Bizans askerî yolu, Gebze-Eskihisar’dan Yalova-Taşköprü’ye (Kibotos) atlar ve İznik Gölü’nün batı ucu ile İnegöl yanından geçerek Bozüyük ve Eskişehir’e gelir. Misalleri çoğaltmak mümkün. O, çok güzel hususları dile getiriyor, ama bazı şehirlerin yerlerinde hatalar var. Yeri gelince görüleceği gibi, Kemer Boğazı ve Eğirdir bölgesine dikkat çeken ilk tarihçi Prof. Zerrin Günal olmuştur.

Kitaptan öğrendiğim yeni bilgiler

Limes, sınırı belirten bir Roma terimi (s.44). Mühendis olarak limiti bilirim, ama hiç aklıma gelmemişti. Taberî, Ammûriyye’yi fethe giden Halife Mu’tasım’ın, Tarsus’a bir günlük mesafedeki Müslümanlar ile Hıristiyanlar arasında sınır olan ırmağı el-Lemis kaydeder.

Hâlbuki bu ırmağı İbnü’l-Esîr, es-Sin kaydeder ki, el-Lemis, ırmağın adı değil, ırmağın sınır olduğuna işarettir. Halifenin ordugâh kurduğu, Sin ırmağı kıyındaki Mercü’s-Sin (Sin çayırlığı), zaman içinde Mersin adına tahvil olmuş olmalıdır.

2- Karavis, gemi kelimesinden gelen deniz teması adı, Karavesianon ve Kibyrrhaiotai olarak da geçer (s.45).

Bu bilgi, Mısır kroniklerinde geçen Denizli Beyliği ile Kibyra şehrine ışık tutar. Denizli Beyliği, kaynatası Uc Gâzîsi Mehmet Bey’e (Menteş Şah) ihanet eden Ali Beyin, Eğirdir (Denizli) merkezli kurduğu beyliktir. Ali Bey, 1279’da Afyon kalesine gönderildi. Bilâhare çocukları beyliği Donuzluk’a taşıyacak ve Donuzluk adı, Denizli olacaktır.

Herkes Kibyra’yı Gölhisar derken, Zerrin Hoca, Eğirdir yakınında olmalı demişti ki, bu bilgi onu tasdik eder, ama ne hikmetse Zerrin Hoca, s.132 açık.177’de Celal Şimşek’ten Kibyra’nın Gölhisar olduğunu aktarır.

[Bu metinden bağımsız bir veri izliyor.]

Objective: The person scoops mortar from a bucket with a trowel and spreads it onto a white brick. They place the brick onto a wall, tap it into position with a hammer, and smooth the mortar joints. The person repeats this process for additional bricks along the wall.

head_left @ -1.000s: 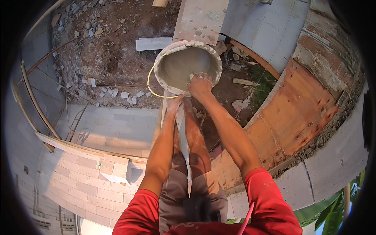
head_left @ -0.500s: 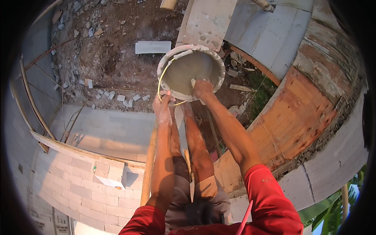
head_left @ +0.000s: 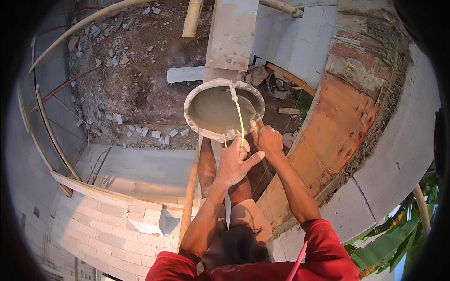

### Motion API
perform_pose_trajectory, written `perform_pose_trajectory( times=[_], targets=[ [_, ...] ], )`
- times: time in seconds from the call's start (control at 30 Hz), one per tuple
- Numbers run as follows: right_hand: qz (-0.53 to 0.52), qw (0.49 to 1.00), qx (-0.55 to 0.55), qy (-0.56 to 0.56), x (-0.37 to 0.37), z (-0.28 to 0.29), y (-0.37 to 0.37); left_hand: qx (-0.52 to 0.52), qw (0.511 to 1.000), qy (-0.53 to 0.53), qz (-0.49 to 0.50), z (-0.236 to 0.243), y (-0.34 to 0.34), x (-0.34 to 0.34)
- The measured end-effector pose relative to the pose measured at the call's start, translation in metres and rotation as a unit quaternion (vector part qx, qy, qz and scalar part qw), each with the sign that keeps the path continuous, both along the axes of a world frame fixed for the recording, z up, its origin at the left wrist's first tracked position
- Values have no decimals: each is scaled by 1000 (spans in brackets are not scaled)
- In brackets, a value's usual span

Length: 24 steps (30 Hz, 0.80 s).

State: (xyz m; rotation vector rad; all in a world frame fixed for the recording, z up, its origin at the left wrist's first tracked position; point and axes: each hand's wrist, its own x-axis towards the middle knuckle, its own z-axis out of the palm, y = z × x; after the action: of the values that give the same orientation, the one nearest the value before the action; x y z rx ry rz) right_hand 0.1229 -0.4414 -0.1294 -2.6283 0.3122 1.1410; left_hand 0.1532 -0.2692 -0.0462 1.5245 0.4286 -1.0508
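Note:
A round, crusted bucket of wet grey mix stands in front of me over my legs, on a board. My left hand is at its near side, fingers curled round the thin yellow handle, thumb out to the right. My right hand is at the bucket's right rim, fingers closed on a small pale object that I cannot make out.
A long board runs away beyond the bucket, high above rubble ground with broken blocks. Orange plywood and a concrete ledge curve along the right. Bamboo poles and a pale block wall lie on the left.
The bucket sits lower in view, its yellow handle swung from the left across to the middle. My left hand has moved right onto the handle; my right hand has drawn out to the right rim.

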Motion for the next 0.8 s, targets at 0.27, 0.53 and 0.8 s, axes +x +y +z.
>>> perform_pose_trajectory(
  times=[0.27,0.53,0.8],
  targets=[
    [-174,962,211,5,-23,119,2,-22,995,34,-92,202,-35,16],
    [-352,881,317,-1,-70,311,-52,-50,985,-86,-140,352,-34,41],
    [-520,735,433,-42,-94,421,-78,-159,973,-126,-111,433,-84,86]
  ],
)
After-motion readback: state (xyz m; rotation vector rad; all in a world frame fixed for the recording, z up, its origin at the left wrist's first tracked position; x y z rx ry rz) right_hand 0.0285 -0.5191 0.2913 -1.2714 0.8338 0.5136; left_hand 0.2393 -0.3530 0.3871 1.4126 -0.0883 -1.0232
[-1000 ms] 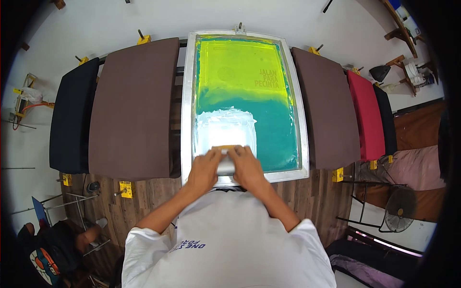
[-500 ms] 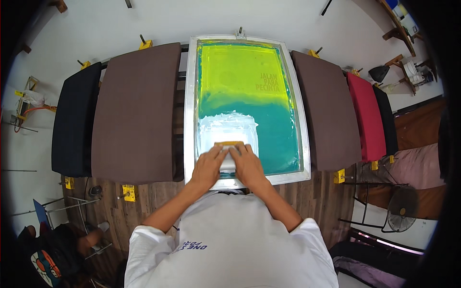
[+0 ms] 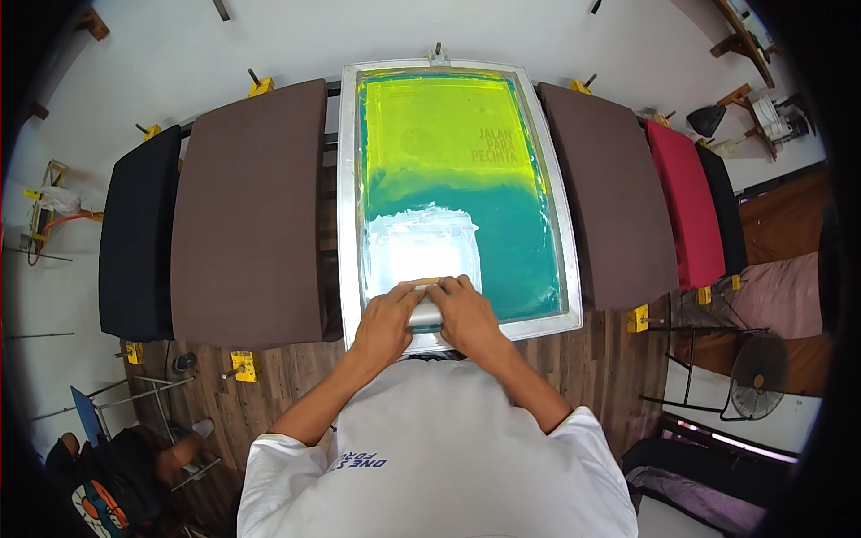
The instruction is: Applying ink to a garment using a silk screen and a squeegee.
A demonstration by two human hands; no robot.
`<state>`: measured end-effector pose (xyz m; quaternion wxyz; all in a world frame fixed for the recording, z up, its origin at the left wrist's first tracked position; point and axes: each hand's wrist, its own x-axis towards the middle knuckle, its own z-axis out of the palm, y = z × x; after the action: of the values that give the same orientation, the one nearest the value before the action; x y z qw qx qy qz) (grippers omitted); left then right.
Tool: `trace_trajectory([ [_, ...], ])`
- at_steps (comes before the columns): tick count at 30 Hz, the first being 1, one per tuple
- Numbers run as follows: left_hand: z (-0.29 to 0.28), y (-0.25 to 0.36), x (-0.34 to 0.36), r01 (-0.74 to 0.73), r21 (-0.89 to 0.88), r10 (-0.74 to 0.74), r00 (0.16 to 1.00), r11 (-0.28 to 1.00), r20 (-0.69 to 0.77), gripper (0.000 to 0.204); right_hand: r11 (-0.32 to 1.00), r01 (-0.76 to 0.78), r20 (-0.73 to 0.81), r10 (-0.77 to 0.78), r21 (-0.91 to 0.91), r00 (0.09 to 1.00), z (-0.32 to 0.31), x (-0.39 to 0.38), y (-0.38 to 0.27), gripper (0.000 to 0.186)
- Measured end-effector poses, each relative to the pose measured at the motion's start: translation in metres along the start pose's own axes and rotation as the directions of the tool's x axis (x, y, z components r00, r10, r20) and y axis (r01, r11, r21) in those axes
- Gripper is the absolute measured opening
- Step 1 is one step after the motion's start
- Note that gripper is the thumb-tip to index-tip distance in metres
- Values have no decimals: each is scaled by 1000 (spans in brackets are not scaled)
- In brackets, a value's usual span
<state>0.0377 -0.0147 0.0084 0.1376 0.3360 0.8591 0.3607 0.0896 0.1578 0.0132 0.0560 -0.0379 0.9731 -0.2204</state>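
A silver-framed screen (image 3: 569, 269) lies in front of me, its mesh yellow-green at the far part and teal nearer, with a block of faint lettering at upper right. A thick patch of white ink (image 3: 417, 242) covers its near left part. My left hand (image 3: 381, 318) and my right hand (image 3: 471, 318) are both closed around a squeegee (image 3: 425, 312) with a silver holder and tan edge, at the near end of the white patch. Its blade is hidden beneath the holder and my fingers.
Brown pads (image 3: 247, 215) flank the screen, with black pads (image 3: 134, 233) and a red pad (image 3: 682, 206) farther out. A fan (image 3: 760, 377) stands at right. A seated person (image 3: 117, 484) in dark clothes is at lower left. Yellow clamps (image 3: 245, 366) edge the station.
Since half a second ago my hands and the squeegee have come slightly back toward my body, after a small shift away from it. The view has shifted a little; the ink looks much the same.
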Motion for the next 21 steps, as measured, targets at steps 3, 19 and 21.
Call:
trace_trajectory([
  [3,-3,-4,11,-8,-30,6,999,1000,-36,63,1000,-4,-18,4,-8,1000,-7,13,0,42],
  [19,1,-16,19,-86,81,92,993,993,-71,69,998,27,-169,-35,-54,985,11,22,5,37],
  [21,10,-21,11,-40,75,43,998,996,-38,70,999,5,-138,-11,-42,990,24,16,7,39],
])
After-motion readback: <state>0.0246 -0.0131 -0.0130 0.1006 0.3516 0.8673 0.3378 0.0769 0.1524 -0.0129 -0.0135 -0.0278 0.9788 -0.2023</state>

3- Stratiotika ktemata, yâni askerlerin mülkleri (s.45). Remsi, ‘Stratonicea-Hadrianopolis sikkelerinde Kaikos yazılır. Kalamos, bazen Kalanda yazılır. Kalanta, son kilise listelerinde Stratonikaia ile aynı piskoposlukta gösterilir. Bu bilgiye Kaikos vadisi de dâhildir. 692 yılında Kalanta Lydia’da değil, Asia’da müstakil bir piskoposluk olarak gösterilir. Aslında Stratonikaia’dan ayrı olup sonradan birleşmiş olabilirler. Neokastron teması ile Hermos ve Yukarı Kaikos vadilerinin aynı şey olduğu, Teodor Laskaris'in tasarrufundaki Rum memleketleri listesinden anlaşılır. Bunlar Neokastron, Kelbianon (Kaystros), Khliara ve Pergamos (Aşağı Kaikos vadisi), Magidion ile Opsikion yanındaki kaleler idi. Neokastron’un (şimal sınırı) Kalamos'tan başlar. İsmin aslını Khoniata nakleder: 12’nci asırda Manuel Komnenus'un yeniden ihya ettiği Khliara, Pergamos ve Adramyttion müstahkem şehirleri bir grup olarak Neokastra adını almışlar. Neokastron, Hellespont’un ağzındaki Yenikale’dir. Alexius da, Philippopolis’in yanında Alexiopolis, yahut Neokastron isminde bir kale yaptırmıştır’ diye aktarır (Remsi, 1960: 138-140, açık.2, 143).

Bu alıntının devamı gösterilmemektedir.